Friday 20 June 2008

CCRC post-mortem workshop - talk summaries

WLCG CCRC post-mortem workshop – summary
Agenda: http://indico.cern.ch/conferenceTimeTable.py?confId=23563

First part of workshop was on storage. Generally observed that there was insufficient time for middleware testing.

CASTOR: Saw SRM ‘lock-ups’ – CASTOR network related. The move to SL4 is becoming urgent. There needs to be more pre-release testing. They want to prioritise tape recalls. [UK: RAL tape servers mentioned as “flaky”].

STORM – monitoring is an issue. A better admin interface is needed together with FAQs and improved use of logs.

dCache (based on SARA) – spotted many problems in CCRC (e.g. lack of movers). Wrong information provided by SRM. Crashing daemons were an issue. There were questions about the development roadmap. Smaller changes advertised but more implemented. For tape reading there was not enough testing.

DPM (GRIF): Balance with file system not right – some full areas while others not well used. Balancing is needed. Main uncertainty seems to be the xrootd plugin (not tested yet). Advanced monitoring tools would be useful.

Database (MG) – ATLAS 3D milestones met. Burst loads are seen when data reprocessing jobs start on an empty cluster.

Middleware – no special treatment in this area for CCRC. Numerous fixes published – CE; dCache; DPM; FTS/M; VDT. Middleware baseline was defined early on.
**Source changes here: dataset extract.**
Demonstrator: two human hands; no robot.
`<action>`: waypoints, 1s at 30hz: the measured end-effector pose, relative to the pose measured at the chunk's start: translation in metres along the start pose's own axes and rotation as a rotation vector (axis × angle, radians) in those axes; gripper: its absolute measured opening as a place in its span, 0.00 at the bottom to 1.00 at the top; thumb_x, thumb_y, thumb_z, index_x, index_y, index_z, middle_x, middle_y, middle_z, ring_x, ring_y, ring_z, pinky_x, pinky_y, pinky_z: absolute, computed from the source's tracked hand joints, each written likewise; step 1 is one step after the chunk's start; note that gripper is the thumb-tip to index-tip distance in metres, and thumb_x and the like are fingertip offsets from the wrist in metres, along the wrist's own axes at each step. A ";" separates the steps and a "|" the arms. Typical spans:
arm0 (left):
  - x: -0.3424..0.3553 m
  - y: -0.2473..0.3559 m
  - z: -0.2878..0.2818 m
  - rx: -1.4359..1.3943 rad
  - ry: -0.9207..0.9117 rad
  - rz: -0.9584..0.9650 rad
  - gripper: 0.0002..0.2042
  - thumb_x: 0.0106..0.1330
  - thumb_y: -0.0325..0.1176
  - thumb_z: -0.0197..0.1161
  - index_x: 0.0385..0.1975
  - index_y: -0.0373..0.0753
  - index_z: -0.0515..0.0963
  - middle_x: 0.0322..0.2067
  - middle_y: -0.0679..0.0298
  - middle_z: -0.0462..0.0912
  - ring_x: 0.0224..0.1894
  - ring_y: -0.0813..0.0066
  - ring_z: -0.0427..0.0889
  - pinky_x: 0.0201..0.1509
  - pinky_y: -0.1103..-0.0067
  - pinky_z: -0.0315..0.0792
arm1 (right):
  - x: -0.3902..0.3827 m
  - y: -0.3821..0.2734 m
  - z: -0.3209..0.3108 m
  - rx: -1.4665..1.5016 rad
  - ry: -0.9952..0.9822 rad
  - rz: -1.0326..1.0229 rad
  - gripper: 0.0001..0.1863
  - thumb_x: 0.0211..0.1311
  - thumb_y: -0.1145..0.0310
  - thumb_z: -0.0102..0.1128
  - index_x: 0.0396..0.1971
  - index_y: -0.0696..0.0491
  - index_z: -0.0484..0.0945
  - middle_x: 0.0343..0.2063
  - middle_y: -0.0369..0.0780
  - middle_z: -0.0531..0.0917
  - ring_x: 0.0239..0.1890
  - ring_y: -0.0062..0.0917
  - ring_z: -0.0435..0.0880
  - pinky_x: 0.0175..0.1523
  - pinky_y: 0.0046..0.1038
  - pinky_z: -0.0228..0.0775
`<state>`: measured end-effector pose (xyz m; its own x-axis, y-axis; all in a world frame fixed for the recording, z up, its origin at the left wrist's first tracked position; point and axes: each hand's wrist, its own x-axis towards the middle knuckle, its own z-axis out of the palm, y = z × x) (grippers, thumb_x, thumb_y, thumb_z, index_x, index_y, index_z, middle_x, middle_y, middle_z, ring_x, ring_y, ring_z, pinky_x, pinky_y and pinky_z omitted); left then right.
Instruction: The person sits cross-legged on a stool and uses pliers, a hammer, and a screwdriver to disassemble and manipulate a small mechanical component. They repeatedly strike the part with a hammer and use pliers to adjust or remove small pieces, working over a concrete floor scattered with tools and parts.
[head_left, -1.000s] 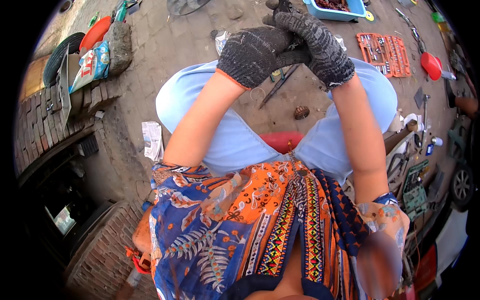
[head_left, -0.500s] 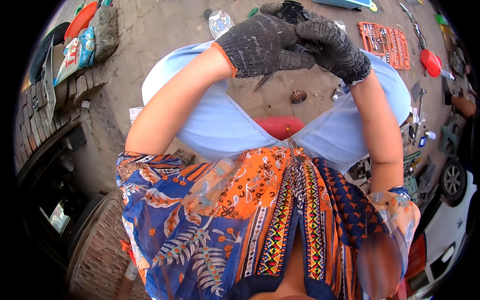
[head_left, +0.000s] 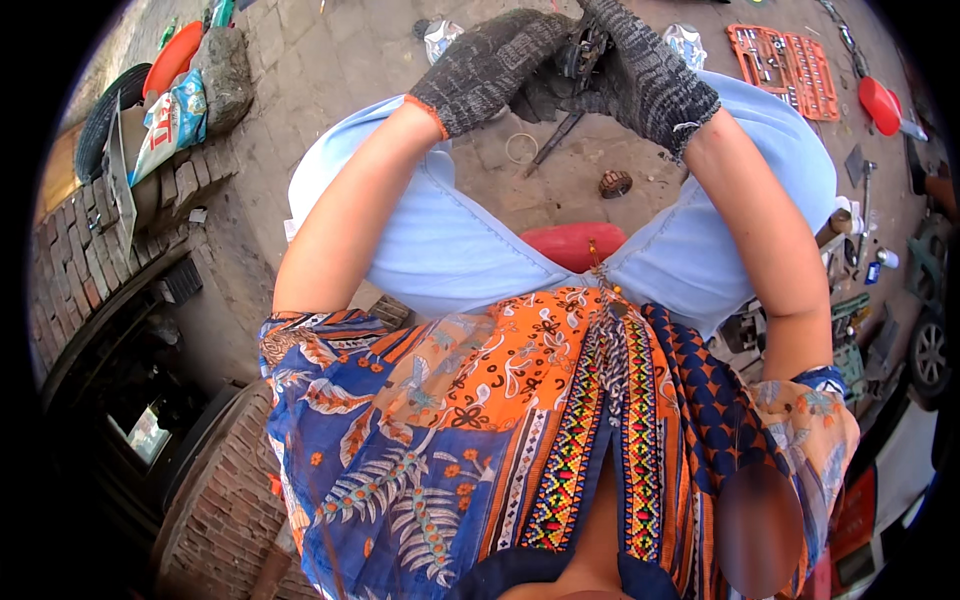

Main question is “are communications clear?” EMT – deals with short-term plans and TMB the medium-term plans. Aside: Are people aware of the Application Area Repository which gives early access to new clients?

Monitoring:
- no easy way to show external people status of experiment. GridView used for common transfer plots. Sites still bit disoriented understanding their performance.
- ATLAS – dashboard for DDM. Problems generally raised in GGUS and elog. Still difficult to interpret errors and correlate information to diagnose (is it a site or experiment problem). Downtime on dashboard would be useful together with a heartbeat signal (to check sites in periods low activity).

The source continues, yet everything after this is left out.